Among the records that follow, find the line with "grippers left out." and the line with "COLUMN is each". Set down those lines and all lines between them exactly, without adding anything.
START MATERIALS PROVIDED
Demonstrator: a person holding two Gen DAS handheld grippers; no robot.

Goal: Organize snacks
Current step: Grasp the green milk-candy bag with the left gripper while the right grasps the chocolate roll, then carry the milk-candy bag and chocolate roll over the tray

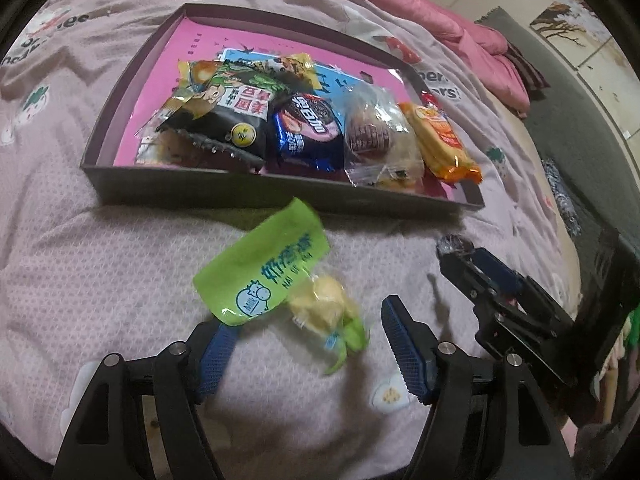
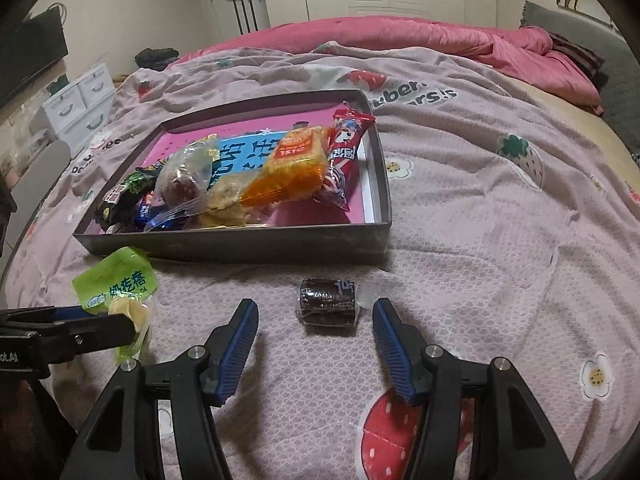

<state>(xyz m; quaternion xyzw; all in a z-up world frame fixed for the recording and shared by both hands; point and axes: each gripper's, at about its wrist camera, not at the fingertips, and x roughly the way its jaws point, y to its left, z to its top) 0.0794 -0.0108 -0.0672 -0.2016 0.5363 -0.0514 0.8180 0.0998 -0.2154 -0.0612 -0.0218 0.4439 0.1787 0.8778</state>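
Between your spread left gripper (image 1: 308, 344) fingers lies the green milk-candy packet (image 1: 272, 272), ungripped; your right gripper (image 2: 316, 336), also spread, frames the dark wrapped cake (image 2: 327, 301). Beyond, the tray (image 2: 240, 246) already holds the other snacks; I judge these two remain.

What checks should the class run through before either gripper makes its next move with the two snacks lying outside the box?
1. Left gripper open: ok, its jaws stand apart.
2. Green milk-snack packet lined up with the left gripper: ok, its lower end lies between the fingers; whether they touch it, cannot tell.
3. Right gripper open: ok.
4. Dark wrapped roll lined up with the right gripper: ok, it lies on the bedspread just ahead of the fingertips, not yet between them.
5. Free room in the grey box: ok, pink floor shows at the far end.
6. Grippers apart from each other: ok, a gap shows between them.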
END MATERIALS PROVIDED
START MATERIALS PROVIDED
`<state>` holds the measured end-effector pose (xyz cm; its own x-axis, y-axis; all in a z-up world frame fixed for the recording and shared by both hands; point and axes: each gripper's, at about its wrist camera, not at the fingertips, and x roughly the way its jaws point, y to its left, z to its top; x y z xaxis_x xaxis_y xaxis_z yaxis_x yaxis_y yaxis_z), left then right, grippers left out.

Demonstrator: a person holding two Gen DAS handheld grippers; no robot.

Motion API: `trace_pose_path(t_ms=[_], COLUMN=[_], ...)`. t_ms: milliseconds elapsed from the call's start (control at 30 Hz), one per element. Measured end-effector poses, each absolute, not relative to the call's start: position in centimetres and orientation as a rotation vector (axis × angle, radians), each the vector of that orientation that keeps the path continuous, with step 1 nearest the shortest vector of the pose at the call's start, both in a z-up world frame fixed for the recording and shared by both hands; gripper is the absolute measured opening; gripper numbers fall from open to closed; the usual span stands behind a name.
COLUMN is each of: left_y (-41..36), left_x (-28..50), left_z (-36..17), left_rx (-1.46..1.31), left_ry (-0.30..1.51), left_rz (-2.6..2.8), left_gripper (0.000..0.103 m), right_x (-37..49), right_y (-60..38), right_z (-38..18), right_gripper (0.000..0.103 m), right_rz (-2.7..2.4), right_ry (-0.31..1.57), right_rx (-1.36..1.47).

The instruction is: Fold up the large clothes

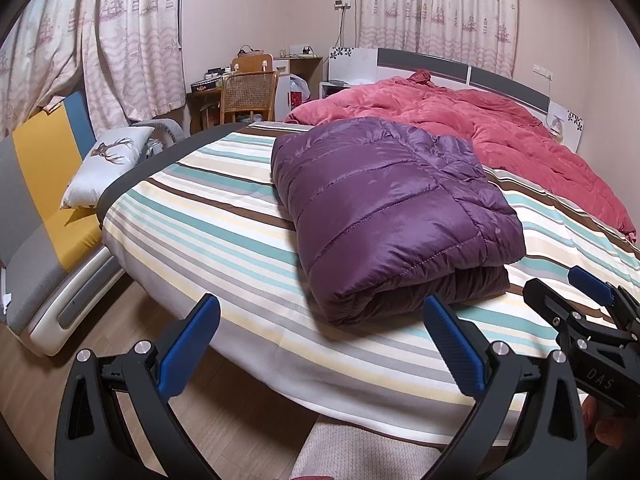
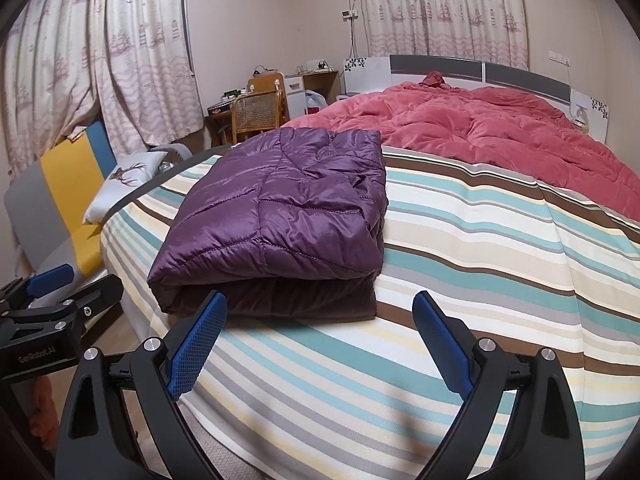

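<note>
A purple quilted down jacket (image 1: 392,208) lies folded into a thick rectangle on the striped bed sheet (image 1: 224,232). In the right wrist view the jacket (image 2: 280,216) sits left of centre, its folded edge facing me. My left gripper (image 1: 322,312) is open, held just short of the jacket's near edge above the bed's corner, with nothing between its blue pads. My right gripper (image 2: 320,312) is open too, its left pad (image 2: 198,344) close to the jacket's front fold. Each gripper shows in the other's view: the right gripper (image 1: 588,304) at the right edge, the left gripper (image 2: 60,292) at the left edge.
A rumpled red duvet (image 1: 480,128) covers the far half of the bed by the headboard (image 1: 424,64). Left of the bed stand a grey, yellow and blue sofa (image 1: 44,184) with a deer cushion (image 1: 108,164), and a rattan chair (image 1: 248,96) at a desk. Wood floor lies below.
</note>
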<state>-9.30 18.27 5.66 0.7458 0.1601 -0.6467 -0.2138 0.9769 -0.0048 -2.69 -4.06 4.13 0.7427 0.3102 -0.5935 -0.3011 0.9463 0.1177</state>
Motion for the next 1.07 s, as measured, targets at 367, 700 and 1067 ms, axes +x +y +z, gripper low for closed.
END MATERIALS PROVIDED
▸ **ANSWER AREA**
`<state>` holds the measured end-effector pose (xyz cm; its own x-axis, y-axis; all in a z-up world frame fixed for the recording and shared by both hands; point and axes: each gripper's, at about its wrist camera, not at the fingertips, and x roughly the way its jaws point, y to its left, z to its top; x y z xaxis_x xaxis_y xaxis_z yaxis_x yaxis_y yaxis_z), left then right, grippers left out.

Demonstrator: a person holding two Gen DAS handheld grippers; no robot.

Motion API: `trace_pose_path(t_ms=[_], COLUMN=[_], ...)`. t_ms: milliseconds elapsed from the call's start (control at 30 Hz), one per element. Measured end-effector poses, each absolute, not relative to the call's start: position in centimetres and orientation as a rotation vector (axis × angle, radians), each the vector of that orientation that keeps the path continuous, with step 1 nearest the shortest vector of the pose at the call's start, both in a z-up world frame fixed for the recording and shared by both hands; gripper is the absolute measured opening; gripper numbers fall from open to closed; the usual span stands behind a name.
COLUMN is each of: left_y (-41..36), left_x (-28..50), left_z (-36..17), left_rx (-1.46..1.31), left_ry (-0.30..1.51), left_rz (-2.6..2.8), left_gripper (0.000..0.103 m), right_x (-37..49), right_y (-60..38), right_z (-38..18), right_gripper (0.000..0.103 m), right_rz (-2.7..2.4), right_ry (-0.31..1.57), right_rx (-1.36..1.47).

What was asked now has a complete answer.